At international level, Živković represented the Croatia national team making 39 appearances, 18 of which as the captain of the team.

Club career

Early career
Živković started his career at Sarajevo as a youth player, before being signed by Marsonia (from Slavonski Brod). He gained a good reputation at Marsonia, first appearing in the 1994–95 season, during which he made 13 appearances. The next season, he played a further 31 games before transferring to Hrvatski Dragovoljac (from Siget, Zagreb). He only spent one season at his new club however, before impressive performances persuaded German club Bayer Leverkusen to sign him.

Bayer Leverkusen
Živković went on to play six seasons for the German club, playing over 150 times, including the 2002 UEFA Champions League Final. Following his contract expiring in the summer of 2003, Živković stated his desire to play in the Premier League, and was signed later that summer by Portsmouth.

Portsmouth and Stuttgart
Živković started his Pompey career well, instantly claiming a regular starting place. However, in December, a public fall-out with manager Harry Redknapp led to him being released, having played only 18 times for the club.

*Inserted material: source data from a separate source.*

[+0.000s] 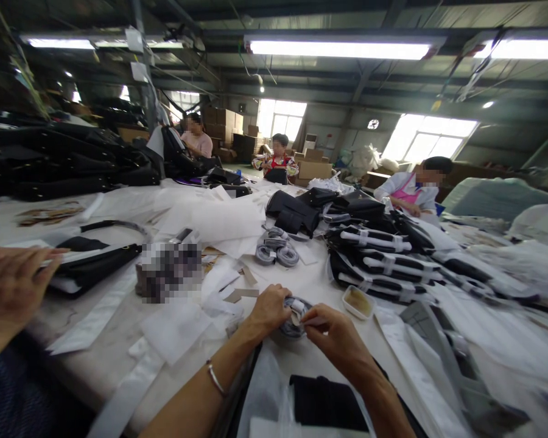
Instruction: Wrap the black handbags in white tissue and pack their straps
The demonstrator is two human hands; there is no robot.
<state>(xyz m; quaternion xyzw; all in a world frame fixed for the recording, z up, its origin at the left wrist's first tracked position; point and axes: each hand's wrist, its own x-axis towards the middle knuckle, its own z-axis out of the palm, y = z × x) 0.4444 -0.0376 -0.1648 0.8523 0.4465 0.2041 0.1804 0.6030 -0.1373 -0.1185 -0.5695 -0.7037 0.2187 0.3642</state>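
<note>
A grey coiled strap (293, 330), seemingly wrapped in clear film, lies in front of me with a small pale piece at its middle. My left hand (270, 309), below a silver bangle, grips the coil's left side. From the right, my right hand (331, 331) pinches at the pale piece; its fingertips hide exactly what is between them. Closer to me, a black bag (326, 404) lies partly under clear plastic. Beyond the hands sit several similar coiled straps (276, 248).
Black bags with white-wrapped handles (388, 264) are piled at right, near a small dish of yellowish stuff (358, 302) and a grey metal tool (456, 353). At left, another person's hand (16, 292) touches a black bag (98, 267). White sheets (214, 213) cover the table's middle.
</note>
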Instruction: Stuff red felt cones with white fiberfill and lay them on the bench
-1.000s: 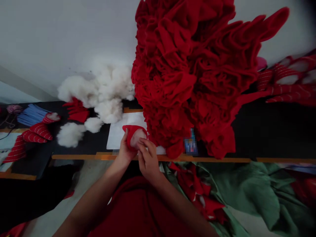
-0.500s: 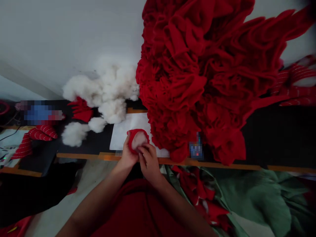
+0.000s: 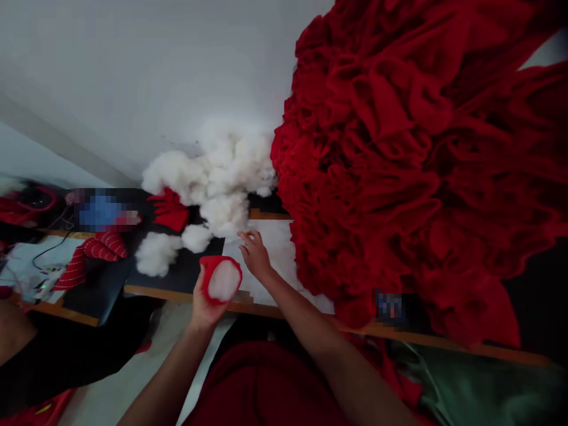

VfB Stuttgart stepped in to bring Živković back to Germany, and the Croatian joined them in January.

Hajduk Split
In August 2006 he moved to Hajduk Split.

International career
Živković was a regular for the Croatian national team, making 39 appearances and scoring twice. He was part of the squad at the 2002 FIFA World Cup, but in his first game against Mexico, he caused a penalty in the 59th minute after which he was sent off and the Mexicans went on to score from the penalty mark and win the game by 1-0. He was no longer in the team for the remaining two games Croatia played on the tournament before being eliminated — Italy and Mexico progressed from the group to the playoffs instead.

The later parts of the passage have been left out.